EXERCISE OBJECTIVE » Filter the material below down to the lines with the word "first" and give those lines.

=======

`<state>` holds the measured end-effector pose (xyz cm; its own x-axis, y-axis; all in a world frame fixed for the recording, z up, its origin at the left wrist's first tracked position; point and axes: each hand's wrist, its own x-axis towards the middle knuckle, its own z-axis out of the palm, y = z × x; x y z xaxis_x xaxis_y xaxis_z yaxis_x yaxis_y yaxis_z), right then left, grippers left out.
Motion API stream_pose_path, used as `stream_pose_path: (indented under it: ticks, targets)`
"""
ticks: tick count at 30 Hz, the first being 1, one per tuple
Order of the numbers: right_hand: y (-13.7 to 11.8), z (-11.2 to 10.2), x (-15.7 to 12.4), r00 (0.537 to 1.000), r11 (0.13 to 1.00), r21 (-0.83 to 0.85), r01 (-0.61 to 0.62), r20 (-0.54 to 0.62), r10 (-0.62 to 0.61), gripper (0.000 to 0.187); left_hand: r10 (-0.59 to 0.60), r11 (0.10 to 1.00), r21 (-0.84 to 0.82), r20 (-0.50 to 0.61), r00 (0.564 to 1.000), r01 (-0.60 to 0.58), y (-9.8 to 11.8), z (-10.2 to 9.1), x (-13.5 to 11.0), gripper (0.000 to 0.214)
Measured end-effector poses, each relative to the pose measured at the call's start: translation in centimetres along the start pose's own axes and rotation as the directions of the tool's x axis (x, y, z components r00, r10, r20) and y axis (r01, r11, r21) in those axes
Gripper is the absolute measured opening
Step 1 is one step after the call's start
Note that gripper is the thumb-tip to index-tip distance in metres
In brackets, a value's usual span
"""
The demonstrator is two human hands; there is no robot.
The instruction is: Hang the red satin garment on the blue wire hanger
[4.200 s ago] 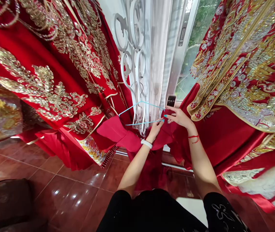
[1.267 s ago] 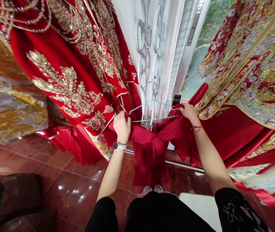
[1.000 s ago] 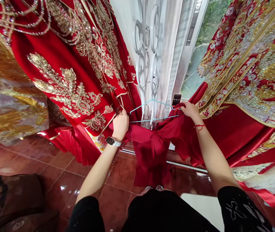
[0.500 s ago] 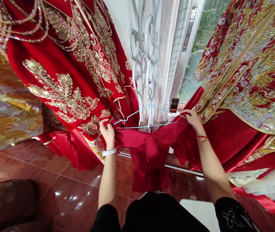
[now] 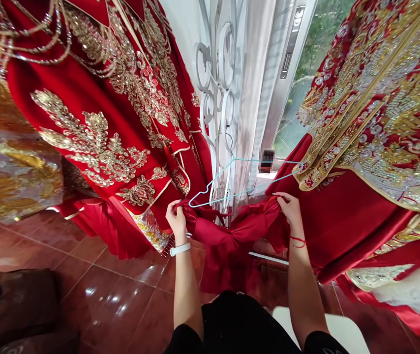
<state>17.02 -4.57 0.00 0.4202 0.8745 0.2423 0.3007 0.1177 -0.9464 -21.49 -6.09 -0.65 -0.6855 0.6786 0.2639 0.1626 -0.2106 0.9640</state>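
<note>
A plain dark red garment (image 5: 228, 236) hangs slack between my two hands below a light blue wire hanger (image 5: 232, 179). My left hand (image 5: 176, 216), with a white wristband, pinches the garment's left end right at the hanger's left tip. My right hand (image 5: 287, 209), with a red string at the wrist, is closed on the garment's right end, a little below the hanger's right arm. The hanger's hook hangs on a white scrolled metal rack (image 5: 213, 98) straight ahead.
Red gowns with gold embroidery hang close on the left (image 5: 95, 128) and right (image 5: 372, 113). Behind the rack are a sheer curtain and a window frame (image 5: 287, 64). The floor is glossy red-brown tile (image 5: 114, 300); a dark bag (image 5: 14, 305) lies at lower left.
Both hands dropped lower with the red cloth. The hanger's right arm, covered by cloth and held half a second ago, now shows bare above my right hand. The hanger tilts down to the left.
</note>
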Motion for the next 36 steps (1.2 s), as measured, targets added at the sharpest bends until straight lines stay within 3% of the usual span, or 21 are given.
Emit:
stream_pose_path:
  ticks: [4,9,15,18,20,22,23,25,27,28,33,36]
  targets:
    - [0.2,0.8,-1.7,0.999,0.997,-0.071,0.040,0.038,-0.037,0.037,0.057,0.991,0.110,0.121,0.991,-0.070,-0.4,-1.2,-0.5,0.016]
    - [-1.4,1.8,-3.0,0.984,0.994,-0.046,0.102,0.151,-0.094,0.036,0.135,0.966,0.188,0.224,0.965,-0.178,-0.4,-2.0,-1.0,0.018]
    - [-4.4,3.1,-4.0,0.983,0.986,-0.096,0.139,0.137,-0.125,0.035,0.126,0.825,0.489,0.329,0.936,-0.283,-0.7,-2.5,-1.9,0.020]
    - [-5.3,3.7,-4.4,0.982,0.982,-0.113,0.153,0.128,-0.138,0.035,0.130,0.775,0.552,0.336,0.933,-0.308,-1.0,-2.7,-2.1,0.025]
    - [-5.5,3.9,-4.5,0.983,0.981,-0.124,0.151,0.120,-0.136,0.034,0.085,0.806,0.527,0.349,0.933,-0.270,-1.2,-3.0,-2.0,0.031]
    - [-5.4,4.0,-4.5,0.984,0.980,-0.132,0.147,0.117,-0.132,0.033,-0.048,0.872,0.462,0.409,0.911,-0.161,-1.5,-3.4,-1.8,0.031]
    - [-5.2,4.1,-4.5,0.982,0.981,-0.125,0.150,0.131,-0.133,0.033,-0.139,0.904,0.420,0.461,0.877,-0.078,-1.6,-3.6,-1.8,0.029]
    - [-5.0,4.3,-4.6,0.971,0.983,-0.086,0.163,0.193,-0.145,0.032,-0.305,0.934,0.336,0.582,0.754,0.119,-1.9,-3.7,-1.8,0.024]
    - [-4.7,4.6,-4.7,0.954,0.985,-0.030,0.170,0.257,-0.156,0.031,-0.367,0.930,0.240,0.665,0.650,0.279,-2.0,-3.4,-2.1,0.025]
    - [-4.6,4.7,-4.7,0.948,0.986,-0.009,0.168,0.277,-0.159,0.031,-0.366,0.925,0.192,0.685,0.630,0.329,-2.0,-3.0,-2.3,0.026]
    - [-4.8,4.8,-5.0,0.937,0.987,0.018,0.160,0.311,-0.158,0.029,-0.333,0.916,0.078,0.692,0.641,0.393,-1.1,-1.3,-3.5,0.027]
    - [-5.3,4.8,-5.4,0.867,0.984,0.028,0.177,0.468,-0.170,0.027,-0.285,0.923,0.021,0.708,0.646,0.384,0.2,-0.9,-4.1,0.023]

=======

COMPLETED TASK »
`<state>` holds the measured end-effector pose (xyz cm; its own x-axis, y-axis; all in a world frame fixed for the recording, z up, its origin at the left wrist's first tracked position; point and axes: each hand's wrist, its own x-axis towards the middle knuckle, its own z-axis out of the palm, y = z × x; x y z xaxis_x xaxis_y xaxis_z yaxis_x yaxis_y yaxis_z), right then left, grippers left out.
ticks: tick count at 30 Hz, the first being 1, one per tuple

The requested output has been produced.